Legalisierung von HANF

Selbst FPÖ-Wähler zeigen Zustimmung: 50 % der Österreicher sprechen sich für die Legalisierung von Cannabis aus. Lena Schilling, Spitzenkandidatin der Grünen für die EU, hat die Legalisierung von Cannabis gefordert. Eine Umfrage von „Unique Research“ im Zeitraum vom 12. bis 15. Februar unter 500 Österreichern online ergab, dass fast ein Viertel der Befragten (23 %) uneingeschränkt für die Freigabe von Cannabis sind, während weitere 27 % sich eher dafür aussprechen. 26 % sind strikte Gegner der Legalisierung, während 18 % die Freigabe eher ablehnen. Interessanterweise befürworten 69 % der Neos-Wähler die kontrollierte Abgabe von Cannabis, während nur 21 % dagegen sind. Unter den SPÖ-Wählern sind es 61 %, gefolgt von 54 % der Grün-Sympathisanten. Die Unterstützung für die Legalisierung ist bei Türkis-Blau jedoch zurückhaltender. Unter den FPÖ-Anhängern sind 49 % für eine Liberalisierung, während 44 % dagegen sind.
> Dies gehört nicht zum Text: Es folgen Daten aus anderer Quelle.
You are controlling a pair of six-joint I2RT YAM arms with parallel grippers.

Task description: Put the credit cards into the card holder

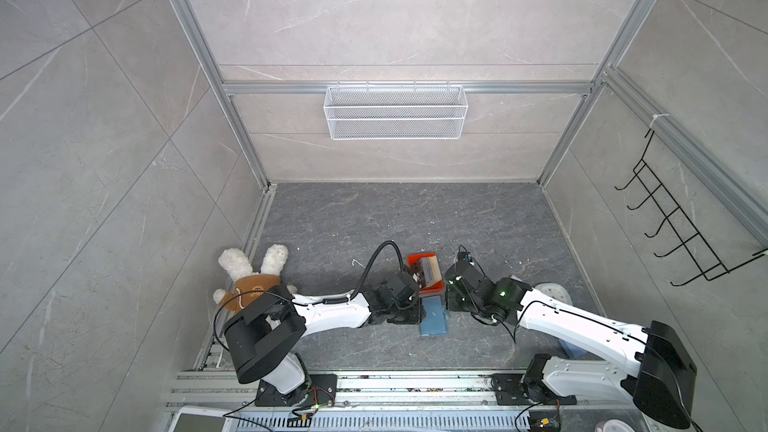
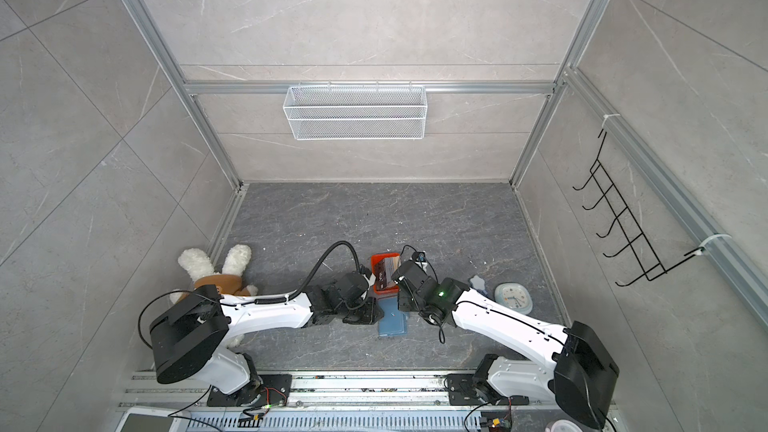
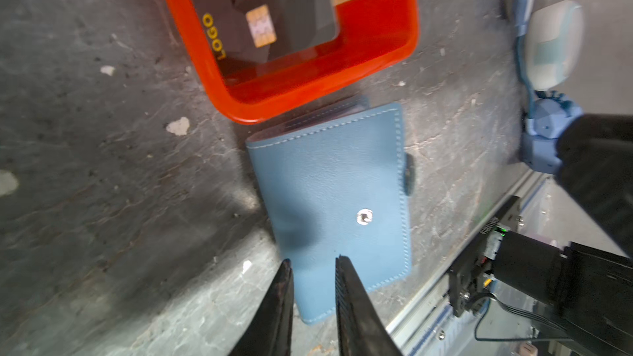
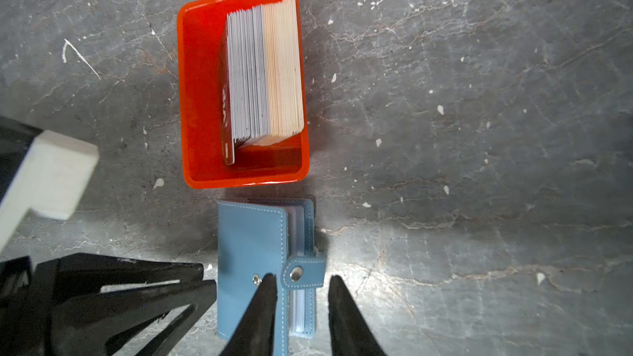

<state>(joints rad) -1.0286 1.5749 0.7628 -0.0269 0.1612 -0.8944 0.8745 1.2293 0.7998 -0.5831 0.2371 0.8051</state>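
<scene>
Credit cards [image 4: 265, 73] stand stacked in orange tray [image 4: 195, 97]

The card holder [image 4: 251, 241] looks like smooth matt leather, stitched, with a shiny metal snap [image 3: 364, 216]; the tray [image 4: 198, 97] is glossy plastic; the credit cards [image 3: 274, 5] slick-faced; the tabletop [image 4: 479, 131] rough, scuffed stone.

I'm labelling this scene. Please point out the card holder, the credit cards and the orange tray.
card holder [image 4: 251, 244], right wrist view, on its blue front cover.
credit cards [image 4: 274, 73], right wrist view, on the stack's pale edges.
orange tray [image 4: 200, 97], right wrist view, on its bare inside.
</scene>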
Bei den ÖVP-Wählern sind 38 % für die Legalisierung, während 58 % dagegen sind. Die Zustimmung zur Legalisierung von Cannabis für den Genuss hat sich im Vergleich zum Vorjahr kaum verändert: Im Februar 2022 waren es laut einer Umfrage von „Unique Research“ für das „profil“ 49 % und im Juli 2023 ebenfalls 50 %. Meinungsforscher Peter Hajek analysiert diese Ergebnisse und stellt fest, dass die Haltung zur Legalisierung von Cannabis nach wie vor kontrovers ist und klar politisch positioniert ist. Konservative Wähler sind größtenteils dagegen, während linke und liberale Gruppen dafür sind. In der FPÖ ist die Meinung gespalten, da einige neue Wählergruppen die Legalisierung unterstützen, aber ein Drittel der FPÖ-Wähler sich strikt dagegen ausspricht.